- [WORK TASK] Give back exactly the lines of the data below, starting with the line that has "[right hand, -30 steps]" and going on through the line that has "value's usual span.".
TASK INPUTS Block Start
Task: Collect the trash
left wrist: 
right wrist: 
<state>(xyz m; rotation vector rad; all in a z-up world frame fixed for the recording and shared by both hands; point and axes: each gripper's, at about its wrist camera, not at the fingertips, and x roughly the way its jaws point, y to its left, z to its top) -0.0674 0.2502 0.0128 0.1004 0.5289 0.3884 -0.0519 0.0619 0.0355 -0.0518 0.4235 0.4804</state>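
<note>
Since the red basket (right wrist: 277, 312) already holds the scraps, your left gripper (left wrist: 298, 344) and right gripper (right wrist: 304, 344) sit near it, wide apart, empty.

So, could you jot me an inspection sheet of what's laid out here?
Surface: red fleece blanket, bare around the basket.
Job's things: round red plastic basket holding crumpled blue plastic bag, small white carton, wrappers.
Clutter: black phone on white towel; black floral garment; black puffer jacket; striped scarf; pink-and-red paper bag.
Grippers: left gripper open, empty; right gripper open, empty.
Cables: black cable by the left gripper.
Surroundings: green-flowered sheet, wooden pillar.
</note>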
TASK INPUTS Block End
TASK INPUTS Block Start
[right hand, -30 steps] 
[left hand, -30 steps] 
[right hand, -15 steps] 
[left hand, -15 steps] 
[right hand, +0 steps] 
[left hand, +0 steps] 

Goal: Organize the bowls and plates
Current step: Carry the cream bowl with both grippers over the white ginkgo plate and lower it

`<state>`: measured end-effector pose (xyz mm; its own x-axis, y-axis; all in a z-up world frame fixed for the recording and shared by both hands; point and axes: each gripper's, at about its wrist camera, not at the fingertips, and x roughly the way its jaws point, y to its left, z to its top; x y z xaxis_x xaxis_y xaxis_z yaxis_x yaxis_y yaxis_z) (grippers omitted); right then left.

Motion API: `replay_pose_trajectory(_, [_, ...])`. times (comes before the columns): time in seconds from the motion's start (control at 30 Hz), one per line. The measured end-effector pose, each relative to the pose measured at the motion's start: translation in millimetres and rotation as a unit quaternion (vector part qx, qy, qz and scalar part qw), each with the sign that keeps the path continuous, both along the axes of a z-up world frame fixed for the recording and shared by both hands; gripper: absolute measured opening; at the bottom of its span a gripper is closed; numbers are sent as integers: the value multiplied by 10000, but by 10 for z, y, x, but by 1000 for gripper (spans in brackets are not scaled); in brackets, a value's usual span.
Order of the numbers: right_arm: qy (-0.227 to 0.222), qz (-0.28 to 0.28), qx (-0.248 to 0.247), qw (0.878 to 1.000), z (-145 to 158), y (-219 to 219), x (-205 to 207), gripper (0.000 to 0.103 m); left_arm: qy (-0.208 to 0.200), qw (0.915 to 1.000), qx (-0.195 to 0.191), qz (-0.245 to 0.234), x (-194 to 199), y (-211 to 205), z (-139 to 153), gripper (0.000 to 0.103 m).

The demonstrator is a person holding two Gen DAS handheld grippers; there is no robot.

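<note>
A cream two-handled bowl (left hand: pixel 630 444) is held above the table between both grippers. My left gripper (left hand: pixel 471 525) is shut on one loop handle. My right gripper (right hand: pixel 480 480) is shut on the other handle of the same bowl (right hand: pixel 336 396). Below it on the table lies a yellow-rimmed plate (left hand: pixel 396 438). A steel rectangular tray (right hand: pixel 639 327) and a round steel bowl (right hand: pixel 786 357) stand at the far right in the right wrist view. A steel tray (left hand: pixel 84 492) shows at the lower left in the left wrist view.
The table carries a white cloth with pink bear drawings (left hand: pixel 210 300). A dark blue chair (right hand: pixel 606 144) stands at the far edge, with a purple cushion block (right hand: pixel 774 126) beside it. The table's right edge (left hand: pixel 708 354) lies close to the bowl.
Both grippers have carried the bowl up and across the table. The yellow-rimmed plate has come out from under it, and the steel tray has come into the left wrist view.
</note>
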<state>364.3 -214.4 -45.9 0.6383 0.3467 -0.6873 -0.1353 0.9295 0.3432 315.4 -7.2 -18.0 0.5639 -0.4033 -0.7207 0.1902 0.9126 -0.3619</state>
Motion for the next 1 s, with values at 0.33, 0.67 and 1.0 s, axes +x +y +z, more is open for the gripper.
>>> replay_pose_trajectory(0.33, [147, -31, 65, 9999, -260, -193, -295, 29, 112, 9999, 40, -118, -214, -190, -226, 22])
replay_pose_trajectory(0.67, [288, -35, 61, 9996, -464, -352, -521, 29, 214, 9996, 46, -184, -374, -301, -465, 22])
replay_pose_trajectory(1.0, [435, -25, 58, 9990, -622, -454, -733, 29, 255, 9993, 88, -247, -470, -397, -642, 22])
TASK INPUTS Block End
- [ANSWER SECTION]
[right hand, -30 steps] 
[left hand, -30 steps] 
[right hand, -15 steps] 
[left hand, -15 steps] 
[right hand, +0 steps] 
[left hand, +0 steps] 

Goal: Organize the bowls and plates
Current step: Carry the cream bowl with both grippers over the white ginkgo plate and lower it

`<state>`: measured end-effector pose (xyz mm; its own x-axis, y-axis; all in a z-up world frame fixed for the recording and shared by both hands; point and axes: each gripper's, at about its wrist camera, not at the fingertips, and x roughly the way its jaws point, y to its left, z to its top; x y z xaxis_x xaxis_y xaxis_z yaxis_x yaxis_y yaxis_z) (grippers omitted); right then left.

Motion API: `replay_pose_trajectory(_, [_, ...])`. times (comes before the columns): time in seconds from the motion's start (control at 30 Hz), one per line. The measured end-effector pose, each relative to the pose measured at the motion's start: translation in millimetres and rotation as a unit quaternion (vector part qx, qy, qz and scalar part qw), each with the sign that keeps the path continuous, both along the axes of a z-up world frame fixed for the recording and shared by both hands; gripper: absolute measured opening; at the bottom of its span a gripper is closed; numbers are sent as integers: the value multiplied by 10000, but by 10 for z, y, x, but by 1000 for gripper (spans in brackets are not scaled); in brackets, a value's usual span.

What the exercise asked for is now done.